In conclusion, vanillic acid demonstrated a neuroprotective and an anti-epileptic effect against PTZ-induced epilepsy. This outcome might be due to suppression of PTZ-induced astrocytosis, and oxidative stress. Vanillic acid seems to act through up regulation of IGF-1 and Nrf2. Moreover, the potential cross-talk between IGF-1 and Nrf2 could share in the neuroprotective and the anti-epileptic effect of vanillic acid in a PTZ-kindled rat model.

Author contributions

MAE, AY, AMH, EME and MAA conceived and designed the study. MAE, SS, WO, AMH performed all behavioral experiments and conducted biochemical and molecular experiments. AMH, SS, WO, EME, MAA, and WAA collected the data and performed statistical analysis. MAE, AY, EME, WO, AY, SS and AMH wrote the manuscript.

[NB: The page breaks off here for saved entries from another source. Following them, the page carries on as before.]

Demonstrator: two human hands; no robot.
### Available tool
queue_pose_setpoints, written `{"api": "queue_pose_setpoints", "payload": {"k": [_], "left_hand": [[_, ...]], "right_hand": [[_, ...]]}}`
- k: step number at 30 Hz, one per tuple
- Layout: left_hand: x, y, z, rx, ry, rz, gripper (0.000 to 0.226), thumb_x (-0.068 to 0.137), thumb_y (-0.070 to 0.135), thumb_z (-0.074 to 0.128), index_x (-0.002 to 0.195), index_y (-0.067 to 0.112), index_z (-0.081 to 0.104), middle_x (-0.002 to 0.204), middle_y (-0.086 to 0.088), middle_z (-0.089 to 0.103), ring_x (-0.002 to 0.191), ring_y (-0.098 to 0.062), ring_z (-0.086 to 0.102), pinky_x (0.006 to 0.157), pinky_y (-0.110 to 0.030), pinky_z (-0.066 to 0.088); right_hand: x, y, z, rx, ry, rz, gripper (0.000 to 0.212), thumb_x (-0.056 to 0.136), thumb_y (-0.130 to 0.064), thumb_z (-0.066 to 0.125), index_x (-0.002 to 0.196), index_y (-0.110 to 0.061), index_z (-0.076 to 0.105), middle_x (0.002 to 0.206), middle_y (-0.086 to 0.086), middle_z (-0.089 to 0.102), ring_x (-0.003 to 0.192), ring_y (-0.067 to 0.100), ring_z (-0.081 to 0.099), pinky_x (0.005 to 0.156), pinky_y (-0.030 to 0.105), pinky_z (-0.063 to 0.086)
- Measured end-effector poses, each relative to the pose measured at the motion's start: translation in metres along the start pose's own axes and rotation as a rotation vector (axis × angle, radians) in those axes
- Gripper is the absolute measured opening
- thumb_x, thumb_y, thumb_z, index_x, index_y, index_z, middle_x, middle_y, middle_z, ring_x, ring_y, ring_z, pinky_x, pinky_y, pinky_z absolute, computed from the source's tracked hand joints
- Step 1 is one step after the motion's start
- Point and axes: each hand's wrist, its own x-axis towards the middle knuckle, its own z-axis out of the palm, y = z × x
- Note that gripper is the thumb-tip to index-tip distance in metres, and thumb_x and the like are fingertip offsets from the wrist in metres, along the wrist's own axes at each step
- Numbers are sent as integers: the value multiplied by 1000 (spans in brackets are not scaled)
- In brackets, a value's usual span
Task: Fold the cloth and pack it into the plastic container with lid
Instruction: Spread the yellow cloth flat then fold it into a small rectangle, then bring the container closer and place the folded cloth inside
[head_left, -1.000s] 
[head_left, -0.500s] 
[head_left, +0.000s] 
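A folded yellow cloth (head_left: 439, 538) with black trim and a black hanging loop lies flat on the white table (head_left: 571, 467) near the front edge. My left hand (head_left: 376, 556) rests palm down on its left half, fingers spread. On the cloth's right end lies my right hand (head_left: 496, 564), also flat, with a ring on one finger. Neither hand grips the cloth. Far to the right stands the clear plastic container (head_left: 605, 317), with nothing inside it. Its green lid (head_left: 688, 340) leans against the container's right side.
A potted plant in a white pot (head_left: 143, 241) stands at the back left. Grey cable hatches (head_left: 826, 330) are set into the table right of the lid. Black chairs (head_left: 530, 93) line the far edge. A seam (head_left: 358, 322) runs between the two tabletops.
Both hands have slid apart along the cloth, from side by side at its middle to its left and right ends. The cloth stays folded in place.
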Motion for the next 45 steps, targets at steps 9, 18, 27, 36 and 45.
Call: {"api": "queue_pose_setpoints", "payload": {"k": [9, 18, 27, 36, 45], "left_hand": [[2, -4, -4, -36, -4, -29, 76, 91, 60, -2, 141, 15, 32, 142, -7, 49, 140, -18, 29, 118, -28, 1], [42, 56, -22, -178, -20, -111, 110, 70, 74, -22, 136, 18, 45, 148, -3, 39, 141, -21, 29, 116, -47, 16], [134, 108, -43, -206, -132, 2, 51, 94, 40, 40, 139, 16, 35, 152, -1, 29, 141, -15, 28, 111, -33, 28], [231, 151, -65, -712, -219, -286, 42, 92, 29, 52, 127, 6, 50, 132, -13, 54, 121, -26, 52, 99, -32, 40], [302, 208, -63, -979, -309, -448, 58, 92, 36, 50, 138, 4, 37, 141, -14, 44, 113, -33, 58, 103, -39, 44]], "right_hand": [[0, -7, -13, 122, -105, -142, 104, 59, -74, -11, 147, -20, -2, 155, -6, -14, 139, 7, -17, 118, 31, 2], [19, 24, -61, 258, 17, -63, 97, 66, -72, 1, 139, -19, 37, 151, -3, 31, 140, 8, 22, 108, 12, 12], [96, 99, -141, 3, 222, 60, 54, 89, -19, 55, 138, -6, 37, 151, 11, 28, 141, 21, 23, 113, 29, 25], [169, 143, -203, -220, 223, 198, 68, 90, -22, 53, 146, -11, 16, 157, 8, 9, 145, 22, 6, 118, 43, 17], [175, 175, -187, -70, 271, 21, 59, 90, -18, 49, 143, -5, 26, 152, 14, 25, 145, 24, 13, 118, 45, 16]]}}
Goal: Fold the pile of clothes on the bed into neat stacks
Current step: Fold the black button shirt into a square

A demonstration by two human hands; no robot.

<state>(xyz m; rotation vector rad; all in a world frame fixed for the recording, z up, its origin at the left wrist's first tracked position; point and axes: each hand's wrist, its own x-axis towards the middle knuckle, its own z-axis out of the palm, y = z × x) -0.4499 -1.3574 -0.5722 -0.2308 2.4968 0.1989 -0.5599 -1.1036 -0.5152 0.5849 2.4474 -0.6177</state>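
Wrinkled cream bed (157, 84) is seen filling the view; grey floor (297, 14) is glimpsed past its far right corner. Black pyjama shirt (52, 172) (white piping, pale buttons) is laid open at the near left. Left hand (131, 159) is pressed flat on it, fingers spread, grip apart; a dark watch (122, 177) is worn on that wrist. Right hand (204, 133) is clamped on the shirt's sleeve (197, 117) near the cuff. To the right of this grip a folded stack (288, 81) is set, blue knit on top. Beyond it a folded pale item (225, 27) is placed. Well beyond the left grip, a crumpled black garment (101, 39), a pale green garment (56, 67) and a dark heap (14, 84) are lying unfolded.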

All authors reviewed and approved the final draft.

Ethics approval and consent to participate

The IRB-committee approved all experimental procedures (code #R.20.11.1098.r).

Acknowledgment

The authors would also like to express their gratitude to King Khalid University, Saudi Arabia, for providing administrative and technical support.

Funding

The authors would also like to express their gratitude to the Deanship of Scientific Research at King Khalid University, Saudi Arabia for funding this project through the General Research Program (grant # G.R.P/100/41).

Conflict of interest

The authors declare no conflict of interest.

Data availability statement

The data will be available on reasonable request.